All that should be output is the block of lines below from the line with "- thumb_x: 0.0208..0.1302" to the line with "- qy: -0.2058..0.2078", both included, exactly as written.

· · · · ·

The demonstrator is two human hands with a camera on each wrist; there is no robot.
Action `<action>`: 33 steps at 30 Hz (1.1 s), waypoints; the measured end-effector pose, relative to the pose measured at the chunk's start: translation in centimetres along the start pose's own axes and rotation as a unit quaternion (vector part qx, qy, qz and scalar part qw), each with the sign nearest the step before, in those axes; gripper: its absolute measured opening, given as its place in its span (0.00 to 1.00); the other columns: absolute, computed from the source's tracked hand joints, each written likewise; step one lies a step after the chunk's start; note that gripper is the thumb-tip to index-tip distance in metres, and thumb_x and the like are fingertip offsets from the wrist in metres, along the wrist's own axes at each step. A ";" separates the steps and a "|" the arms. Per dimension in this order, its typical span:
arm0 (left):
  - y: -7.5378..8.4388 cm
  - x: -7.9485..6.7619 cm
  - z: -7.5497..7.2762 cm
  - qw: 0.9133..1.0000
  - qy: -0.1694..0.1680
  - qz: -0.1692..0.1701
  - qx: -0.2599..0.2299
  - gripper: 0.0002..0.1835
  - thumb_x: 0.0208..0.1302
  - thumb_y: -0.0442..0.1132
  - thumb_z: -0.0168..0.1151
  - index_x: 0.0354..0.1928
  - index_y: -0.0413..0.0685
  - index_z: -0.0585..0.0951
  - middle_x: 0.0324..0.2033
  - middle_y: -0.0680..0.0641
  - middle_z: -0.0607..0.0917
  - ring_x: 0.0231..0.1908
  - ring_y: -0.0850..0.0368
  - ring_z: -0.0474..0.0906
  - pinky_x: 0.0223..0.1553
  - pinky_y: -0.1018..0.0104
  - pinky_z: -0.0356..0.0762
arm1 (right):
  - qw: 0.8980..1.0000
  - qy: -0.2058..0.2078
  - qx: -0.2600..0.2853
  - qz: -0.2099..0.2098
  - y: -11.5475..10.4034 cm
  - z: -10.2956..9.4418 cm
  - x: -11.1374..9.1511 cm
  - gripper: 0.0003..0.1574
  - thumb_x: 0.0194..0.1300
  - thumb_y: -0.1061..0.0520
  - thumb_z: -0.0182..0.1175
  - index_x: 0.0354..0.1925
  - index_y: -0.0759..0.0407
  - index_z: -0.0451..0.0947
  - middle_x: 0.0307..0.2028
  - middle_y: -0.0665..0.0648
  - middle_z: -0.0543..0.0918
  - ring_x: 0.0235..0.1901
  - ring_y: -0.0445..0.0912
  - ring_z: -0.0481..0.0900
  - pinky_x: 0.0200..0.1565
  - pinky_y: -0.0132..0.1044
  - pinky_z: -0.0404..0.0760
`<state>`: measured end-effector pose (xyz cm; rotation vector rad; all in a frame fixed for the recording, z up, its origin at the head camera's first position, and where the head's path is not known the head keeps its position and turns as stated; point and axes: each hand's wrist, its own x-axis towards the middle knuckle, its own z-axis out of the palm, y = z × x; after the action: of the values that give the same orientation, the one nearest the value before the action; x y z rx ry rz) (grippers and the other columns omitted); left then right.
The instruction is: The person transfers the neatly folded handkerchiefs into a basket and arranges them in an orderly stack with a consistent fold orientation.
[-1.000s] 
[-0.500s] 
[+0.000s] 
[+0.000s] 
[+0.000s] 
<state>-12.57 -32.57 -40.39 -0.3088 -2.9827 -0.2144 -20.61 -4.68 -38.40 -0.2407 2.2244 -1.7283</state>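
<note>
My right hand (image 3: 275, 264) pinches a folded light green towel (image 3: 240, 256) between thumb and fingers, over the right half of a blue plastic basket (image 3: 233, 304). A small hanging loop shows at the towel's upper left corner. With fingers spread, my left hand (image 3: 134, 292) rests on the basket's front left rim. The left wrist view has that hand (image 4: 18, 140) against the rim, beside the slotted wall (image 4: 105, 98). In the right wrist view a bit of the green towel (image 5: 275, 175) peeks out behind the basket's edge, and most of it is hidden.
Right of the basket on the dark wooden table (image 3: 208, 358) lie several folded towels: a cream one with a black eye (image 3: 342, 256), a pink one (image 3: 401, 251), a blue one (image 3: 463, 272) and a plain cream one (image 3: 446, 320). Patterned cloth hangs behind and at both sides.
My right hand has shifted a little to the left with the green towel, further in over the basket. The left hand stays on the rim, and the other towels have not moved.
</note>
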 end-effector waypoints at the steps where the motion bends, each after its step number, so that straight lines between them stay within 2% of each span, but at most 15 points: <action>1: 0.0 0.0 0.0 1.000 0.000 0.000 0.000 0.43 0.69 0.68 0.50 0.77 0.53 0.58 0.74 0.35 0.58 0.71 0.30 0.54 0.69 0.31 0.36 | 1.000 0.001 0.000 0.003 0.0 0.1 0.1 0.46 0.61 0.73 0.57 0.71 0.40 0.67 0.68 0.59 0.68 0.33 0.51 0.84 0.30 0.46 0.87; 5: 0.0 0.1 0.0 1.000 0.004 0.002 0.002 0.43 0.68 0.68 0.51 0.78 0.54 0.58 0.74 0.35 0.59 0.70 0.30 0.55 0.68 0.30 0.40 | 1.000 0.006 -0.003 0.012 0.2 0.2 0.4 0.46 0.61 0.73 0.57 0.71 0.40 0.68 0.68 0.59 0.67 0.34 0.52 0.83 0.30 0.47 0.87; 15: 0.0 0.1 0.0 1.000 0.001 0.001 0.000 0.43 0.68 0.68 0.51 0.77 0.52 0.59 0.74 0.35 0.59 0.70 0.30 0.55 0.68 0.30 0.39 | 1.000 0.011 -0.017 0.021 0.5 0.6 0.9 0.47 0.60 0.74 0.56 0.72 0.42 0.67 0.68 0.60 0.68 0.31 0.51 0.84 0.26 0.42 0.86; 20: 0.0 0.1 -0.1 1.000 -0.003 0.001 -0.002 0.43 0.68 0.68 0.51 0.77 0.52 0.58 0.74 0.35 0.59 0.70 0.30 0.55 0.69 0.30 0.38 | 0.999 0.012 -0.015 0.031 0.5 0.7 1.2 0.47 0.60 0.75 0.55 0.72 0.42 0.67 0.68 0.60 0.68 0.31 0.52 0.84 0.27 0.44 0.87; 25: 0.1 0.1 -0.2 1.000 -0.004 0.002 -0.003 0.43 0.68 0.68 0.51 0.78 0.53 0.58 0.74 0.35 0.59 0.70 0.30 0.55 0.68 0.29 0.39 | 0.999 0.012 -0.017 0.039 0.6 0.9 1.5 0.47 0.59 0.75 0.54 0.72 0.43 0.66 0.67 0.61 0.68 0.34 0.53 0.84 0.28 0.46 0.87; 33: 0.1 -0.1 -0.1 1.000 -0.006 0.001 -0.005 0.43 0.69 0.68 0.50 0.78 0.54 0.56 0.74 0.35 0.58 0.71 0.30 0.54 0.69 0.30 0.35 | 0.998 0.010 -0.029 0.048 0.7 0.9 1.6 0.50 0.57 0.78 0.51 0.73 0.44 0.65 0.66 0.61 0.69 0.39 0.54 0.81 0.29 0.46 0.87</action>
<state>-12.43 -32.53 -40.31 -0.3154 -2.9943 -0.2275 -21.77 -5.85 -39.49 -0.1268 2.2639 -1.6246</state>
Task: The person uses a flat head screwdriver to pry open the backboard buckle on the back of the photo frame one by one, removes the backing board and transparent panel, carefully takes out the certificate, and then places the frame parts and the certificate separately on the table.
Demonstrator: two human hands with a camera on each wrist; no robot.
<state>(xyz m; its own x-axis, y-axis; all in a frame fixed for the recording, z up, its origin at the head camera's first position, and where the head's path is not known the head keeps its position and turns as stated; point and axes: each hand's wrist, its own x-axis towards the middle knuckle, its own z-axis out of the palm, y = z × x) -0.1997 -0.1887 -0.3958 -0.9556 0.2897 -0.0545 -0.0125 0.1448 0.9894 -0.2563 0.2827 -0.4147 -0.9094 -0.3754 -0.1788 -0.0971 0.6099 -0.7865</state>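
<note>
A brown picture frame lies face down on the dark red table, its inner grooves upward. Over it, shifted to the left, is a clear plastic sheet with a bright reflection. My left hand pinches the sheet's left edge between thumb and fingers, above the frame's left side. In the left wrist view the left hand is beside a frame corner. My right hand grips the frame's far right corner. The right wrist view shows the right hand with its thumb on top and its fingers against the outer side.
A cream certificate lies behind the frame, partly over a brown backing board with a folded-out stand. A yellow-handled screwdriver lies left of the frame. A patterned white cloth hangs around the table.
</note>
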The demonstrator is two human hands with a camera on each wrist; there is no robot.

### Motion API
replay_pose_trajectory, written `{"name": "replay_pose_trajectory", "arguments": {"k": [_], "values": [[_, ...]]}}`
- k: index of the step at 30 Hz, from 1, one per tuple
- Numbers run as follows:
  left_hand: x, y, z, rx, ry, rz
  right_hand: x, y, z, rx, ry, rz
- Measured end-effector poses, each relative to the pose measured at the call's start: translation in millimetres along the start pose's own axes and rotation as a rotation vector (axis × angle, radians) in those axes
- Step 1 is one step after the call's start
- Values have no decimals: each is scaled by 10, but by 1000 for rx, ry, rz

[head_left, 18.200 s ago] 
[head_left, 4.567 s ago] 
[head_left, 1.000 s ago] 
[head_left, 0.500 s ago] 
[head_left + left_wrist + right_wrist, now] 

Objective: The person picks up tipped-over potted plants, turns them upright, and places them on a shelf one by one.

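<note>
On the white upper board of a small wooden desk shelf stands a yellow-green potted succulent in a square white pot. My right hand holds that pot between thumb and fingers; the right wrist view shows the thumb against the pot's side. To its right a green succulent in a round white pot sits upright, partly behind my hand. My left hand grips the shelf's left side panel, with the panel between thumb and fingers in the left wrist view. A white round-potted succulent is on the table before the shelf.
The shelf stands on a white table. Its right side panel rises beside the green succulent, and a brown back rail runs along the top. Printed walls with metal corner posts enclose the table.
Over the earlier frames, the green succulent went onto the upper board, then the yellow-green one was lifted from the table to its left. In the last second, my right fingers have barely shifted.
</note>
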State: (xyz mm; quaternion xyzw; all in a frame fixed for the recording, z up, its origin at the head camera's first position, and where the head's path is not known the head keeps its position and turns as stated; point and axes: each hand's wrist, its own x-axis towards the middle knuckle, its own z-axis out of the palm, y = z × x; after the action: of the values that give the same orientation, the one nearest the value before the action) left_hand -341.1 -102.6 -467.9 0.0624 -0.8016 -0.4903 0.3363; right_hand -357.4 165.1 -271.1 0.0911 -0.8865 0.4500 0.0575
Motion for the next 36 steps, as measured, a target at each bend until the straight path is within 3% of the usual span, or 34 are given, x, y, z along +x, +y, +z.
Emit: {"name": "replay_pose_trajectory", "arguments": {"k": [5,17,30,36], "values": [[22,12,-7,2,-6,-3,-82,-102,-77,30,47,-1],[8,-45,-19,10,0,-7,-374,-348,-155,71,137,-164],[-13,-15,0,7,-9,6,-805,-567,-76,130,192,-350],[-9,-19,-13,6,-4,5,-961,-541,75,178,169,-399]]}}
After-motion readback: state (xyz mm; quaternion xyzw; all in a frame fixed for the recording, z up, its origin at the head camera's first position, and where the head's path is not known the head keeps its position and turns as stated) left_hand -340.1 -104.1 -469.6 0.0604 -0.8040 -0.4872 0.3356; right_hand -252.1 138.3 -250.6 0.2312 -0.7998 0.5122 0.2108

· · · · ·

● **Task answer**
  - thumb_x: 0.0208..0.1302
  - thumb_y: -0.0442..0.1132
  - thumb_z: -0.0168..0.1151
  - index_x: 0.0354..0.1928
  - index_y: -0.0413..0.0685
  - index_z: -0.0585..0.0951
  - middle_x: 0.0324..0.2033
  - middle_y: -0.0680..0.0641
  - middle_z: -0.0607..0.0917
  - ring_x: 0.0231..0.1908
  - ring_y: -0.0850..0.0368
  - ring_z: -0.0474..0.0906
  - pinky_x: 0.0223..0.1553
  - pinky_y: -0.1018..0.0104
  - pinky_z: -0.0356..0.0762
arm1 (right):
  - qw: 0.8980..1.0000
  - qy: -0.2058..0.2078

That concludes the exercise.